* _Exercise_
Write the data below out again in full, exactly as shown.

* _Supplied material_
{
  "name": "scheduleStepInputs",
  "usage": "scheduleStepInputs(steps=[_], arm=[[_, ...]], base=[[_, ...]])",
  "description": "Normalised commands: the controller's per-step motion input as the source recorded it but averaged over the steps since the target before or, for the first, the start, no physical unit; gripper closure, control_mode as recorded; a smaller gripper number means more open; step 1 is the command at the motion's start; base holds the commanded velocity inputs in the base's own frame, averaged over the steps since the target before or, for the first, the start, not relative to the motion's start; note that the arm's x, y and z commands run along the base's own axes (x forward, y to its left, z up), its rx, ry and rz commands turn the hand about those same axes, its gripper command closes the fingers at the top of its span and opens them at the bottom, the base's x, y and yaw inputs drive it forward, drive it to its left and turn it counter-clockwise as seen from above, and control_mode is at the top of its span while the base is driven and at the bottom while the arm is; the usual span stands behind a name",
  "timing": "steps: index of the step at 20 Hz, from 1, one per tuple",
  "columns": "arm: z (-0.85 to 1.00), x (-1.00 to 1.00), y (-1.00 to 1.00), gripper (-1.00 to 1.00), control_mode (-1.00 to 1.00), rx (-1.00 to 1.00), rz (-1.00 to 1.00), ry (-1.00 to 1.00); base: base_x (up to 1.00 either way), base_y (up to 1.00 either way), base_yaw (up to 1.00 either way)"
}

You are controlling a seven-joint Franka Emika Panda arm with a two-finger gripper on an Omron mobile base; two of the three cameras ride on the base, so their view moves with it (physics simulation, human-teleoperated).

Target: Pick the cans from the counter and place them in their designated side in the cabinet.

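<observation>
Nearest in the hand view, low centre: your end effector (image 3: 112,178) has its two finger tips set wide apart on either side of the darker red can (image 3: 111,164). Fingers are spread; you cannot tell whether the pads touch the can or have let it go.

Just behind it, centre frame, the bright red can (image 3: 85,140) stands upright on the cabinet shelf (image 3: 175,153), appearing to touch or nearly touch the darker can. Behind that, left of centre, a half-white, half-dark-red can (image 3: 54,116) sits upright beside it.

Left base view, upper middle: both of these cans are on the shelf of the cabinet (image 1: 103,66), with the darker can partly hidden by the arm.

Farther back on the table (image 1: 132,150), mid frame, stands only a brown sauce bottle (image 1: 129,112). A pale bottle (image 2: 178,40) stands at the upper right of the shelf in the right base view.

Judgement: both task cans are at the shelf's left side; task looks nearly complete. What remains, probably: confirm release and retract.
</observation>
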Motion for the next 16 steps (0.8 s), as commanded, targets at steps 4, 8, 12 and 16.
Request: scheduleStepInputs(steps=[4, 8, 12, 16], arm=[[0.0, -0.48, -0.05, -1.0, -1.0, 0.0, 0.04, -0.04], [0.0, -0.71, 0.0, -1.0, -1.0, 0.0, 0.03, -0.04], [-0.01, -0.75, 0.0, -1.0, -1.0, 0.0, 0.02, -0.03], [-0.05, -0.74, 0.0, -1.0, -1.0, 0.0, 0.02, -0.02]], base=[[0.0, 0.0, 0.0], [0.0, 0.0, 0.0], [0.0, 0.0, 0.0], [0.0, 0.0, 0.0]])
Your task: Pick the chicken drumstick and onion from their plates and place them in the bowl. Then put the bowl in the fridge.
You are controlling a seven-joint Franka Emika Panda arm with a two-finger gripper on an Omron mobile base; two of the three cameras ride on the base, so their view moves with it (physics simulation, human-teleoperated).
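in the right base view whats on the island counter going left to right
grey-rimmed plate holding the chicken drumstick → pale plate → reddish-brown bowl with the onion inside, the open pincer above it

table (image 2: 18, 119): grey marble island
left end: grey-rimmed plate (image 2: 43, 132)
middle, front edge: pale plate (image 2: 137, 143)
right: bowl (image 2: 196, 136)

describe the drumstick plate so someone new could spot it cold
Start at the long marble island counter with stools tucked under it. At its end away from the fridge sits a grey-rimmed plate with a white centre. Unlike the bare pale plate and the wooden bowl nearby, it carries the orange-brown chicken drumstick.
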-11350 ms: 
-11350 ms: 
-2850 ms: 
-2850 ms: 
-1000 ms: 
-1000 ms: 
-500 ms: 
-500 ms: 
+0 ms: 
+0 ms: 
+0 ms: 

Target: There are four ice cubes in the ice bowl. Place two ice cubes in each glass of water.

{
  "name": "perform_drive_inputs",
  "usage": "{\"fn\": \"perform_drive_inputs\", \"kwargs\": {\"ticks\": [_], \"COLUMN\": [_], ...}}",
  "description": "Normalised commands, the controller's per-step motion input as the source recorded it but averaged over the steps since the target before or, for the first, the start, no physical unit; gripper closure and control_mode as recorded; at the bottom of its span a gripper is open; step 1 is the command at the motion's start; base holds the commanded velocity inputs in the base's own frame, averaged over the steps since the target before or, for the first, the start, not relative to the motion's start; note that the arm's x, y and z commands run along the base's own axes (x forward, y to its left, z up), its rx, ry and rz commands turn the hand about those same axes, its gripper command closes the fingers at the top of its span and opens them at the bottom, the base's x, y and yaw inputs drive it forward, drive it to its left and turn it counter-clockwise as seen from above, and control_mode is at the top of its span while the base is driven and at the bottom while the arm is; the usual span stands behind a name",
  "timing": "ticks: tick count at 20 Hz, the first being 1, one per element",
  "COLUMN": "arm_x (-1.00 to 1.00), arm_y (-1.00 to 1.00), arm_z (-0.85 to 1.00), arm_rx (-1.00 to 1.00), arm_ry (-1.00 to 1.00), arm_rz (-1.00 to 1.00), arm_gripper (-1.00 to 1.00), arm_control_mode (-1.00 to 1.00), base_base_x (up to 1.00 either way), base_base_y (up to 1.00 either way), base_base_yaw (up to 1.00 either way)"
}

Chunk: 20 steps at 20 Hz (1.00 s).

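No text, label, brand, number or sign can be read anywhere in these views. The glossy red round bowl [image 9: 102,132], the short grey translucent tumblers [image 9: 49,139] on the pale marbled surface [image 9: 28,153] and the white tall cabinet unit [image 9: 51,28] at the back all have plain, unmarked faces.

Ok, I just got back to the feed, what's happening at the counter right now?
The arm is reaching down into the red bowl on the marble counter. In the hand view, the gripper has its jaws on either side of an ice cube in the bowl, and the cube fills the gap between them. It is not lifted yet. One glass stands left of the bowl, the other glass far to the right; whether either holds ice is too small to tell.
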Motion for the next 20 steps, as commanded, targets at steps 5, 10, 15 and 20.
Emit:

* _Solution to the problem_
{
  "name": "scheduleStepInputs",
  "usage": "scheduleStepInputs(steps=[_], arm=[[_, ...]], base=[[_, ...]])",
  "description": "Normalised commands: the controller's per-step motion input as the source recorded it but averaged over the steps since the target before or, for the first, the start, no physical unit; gripper closure, control_mode as recorded; a smaller gripper number means more open; step 1 is the command at the motion's start; base holds the commanded velocity inputs in the base's own frame, averaged over the steps since the target before or, for the first, the start, not relative to the motion's start; note that the arm's x, y and z commands run along the base's own axes (x forward, y to its left, z up), its rx, ry and rz commands turn the hand about those same axes, its gripper command closes the fingers at the top of its span and opens them at the bottom, the base's x, y and yaw inputs drive it forward, drive it to its left and turn it counter-clockwise as seen from above, and control_mode is at the top of its span while the base is driven and at the bottom while the arm is; the usual span stands behind a name",
  "timing": "steps: index of the step at 20 Hz, from 1, one per tuple",
  "columns": "arm: z (-0.85 to 1.00), x (-1.00 to 1.00), y (-1.00 to 1.00), gripper (-1.00 to 1.00), control_mode (-1.00 to 1.00), rx (-1.00 to 1.00), rz (-1.00 to 1.00), ry (-1.00 to 1.00); base: base_x (up to 1.00 either way), base_y (up to 1.00 either way), base_yaw (up to 1.00 either way)"
}

You are controlling a seven-joint Franka Emika Panda arm with a two-finger gripper on an Omron mobile base; two of the three cameras ride on the base, so their view moves with it (physics simulation, human-teleoperated).

Target: Pick the cans from the counter and place them in their designated side in the cabinet.

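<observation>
Nearest in the hand view, low centre: your end effector (image 3: 112,178) has its two finger tips set wide apart on either side of the darker red can (image 3: 111,164). Fingers are spread; you cannot tell whether the pads touch the can or have let it go.

Just behind it, centre frame, the bright red can (image 3: 85,140) stands upright on the cabinet shelf (image 3: 175,153), appearing to touch or nearly touch the darker can. Behind that, left of centre, a half-white, half-dark-red can (image 3: 54,116) sits upright beside it.

Left base view, upper middle: both of these cans are on the shelf of the cabinet (image 1: 103,66), with the darker can partly hidden by the arm.

Farther back on the table (image 1: 132,150), mid frame, stands only a brown sauce bottle (image 1: 129,112). A pale bottle (image 2: 178,40) stands at the upper right of the shelf in the right base view.

Judgement: both task cans are at the shelf's left side; task looks nearly complete. What remains, probably: confirm release and retract.
</observation>
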Motion for the next 16 steps (0.8 s), as commanded, targets at steps 4, 8, 12 and 16.
Request: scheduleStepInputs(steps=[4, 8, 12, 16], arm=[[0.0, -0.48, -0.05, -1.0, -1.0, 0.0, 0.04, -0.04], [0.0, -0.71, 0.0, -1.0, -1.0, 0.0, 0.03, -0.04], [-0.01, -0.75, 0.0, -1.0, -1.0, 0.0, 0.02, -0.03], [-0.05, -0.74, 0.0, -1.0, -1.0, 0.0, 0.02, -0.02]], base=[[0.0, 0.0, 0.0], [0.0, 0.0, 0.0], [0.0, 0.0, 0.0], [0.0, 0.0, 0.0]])
Your task: Pick the chicken drumstick and onion from their plates and place them in the bowl. Then put the bowl in the fridge.
You are controlling a seven-joint Franka Emika Panda arm with a two-finger gripper on an Omron mobile base; two of the three cameras ride on the base, so their view moves with it (physics simulation, human-teleoperated).
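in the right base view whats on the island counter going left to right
grey-rimmed plate holding the chicken drumstick → pale plate → reddish-brown bowl with the onion inside, the open pincer above it

table (image 2: 18, 119): grey marble island
left end: grey-rimmed plate (image 2: 43, 132)
middle, front edge: pale plate (image 2: 137, 143)
right: bowl (image 2: 196, 136)

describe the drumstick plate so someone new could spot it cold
Start at the long marble island counter with stools tucked under it. At its end away from the fridge sits a grey-rimmed plate with a white centre. Unlike the bare pale plate and the wooden bowl nearby, it carries the orange-brown chicken drumstick.
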-11350 ms: 
-11350 ms: 
-2850 ms: 
-2850 ms: 
-1000 ms: 
-1000 ms: 
-500 ms: 
-500 ms: 
+0 ms: 
+0 ms: 
+0 ms: 

Target: There are four ice cubes in the ice bowl. Place two ice cubes in each glass of water.

{
  "name": "perform_drive_inputs",
  "usage": "{\"fn\": \"perform_drive_inputs\", \"kwargs\": {\"ticks\": [_], \"COLUMN\": [_], ...}}",
  "description": "Normalised commands, the controller's per-step motion input as the source recorded it but averaged over the steps since the target before or, for the first, the start, no physical unit; gripper closure and control_mode as recorded; at the bottom of its span a gripper is open; step 1 is the command at the motion's start; base holds the commanded velocity inputs in the base's own frame, averaged over the steps since the target before or, for the first, the start, not relative to the motion's start; note that the arm's x, y and z commands run along the base's own axes (x forward, y to its left, z up), its rx, ry and rz commands turn the hand about those same axes, its gripper command closes the fingers at the top of its span and opens them at the bottom, the base's x, y and yaw inputs drive it forward, drive it to its left and turn it counter-clockwise as seen from above, and control_mode is at the top of its span while the base is driven and at the bottom while the arm is; the usual span stands behind a name",
  "timing": "ticks: tick count at 20 Hz, the first being 1, one per element",
  "COLUMN": "arm_x (-1.00 to 1.00), arm_y (-1.00 to 1.00), arm_z (-0.85 to 1.00), arm_rx (-1.00 to 1.00), arm_ry (-1.00 to 1.00), arm_rz (-1.00 to 1.00), arm_gripper (-1.00 to 1.00), arm_control_mode (-1.00 to 1.00), base_base_x (up to 1.00 either way), base_base_y (up to 1.00 either way), base_base_yaw (up to 1.00 either way)"
}

Chunk: 20 steps at 20 Hz (1.00 s).

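No text, label, brand, number or sign can be read anywhere in these views. The glossy red round bowl [image 9: 102,132], the short grey translucent tumblers [image 9: 49,139] on the pale marbled surface [image 9: 28,153] and the white tall cabinet unit [image 9: 51,28] at the back all have plain, unmarked faces.

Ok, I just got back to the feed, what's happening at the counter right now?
The arm is reaching down into the red bowl on the marble counter. In the hand view, the gripper has its jaws on either side of an ice cube in the bowl, and the cube fills the gap between them. It is not lifted yet. One glass stands left of the bowl, the other glass far to the right; whether either holds ice is too small to tell.
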Motion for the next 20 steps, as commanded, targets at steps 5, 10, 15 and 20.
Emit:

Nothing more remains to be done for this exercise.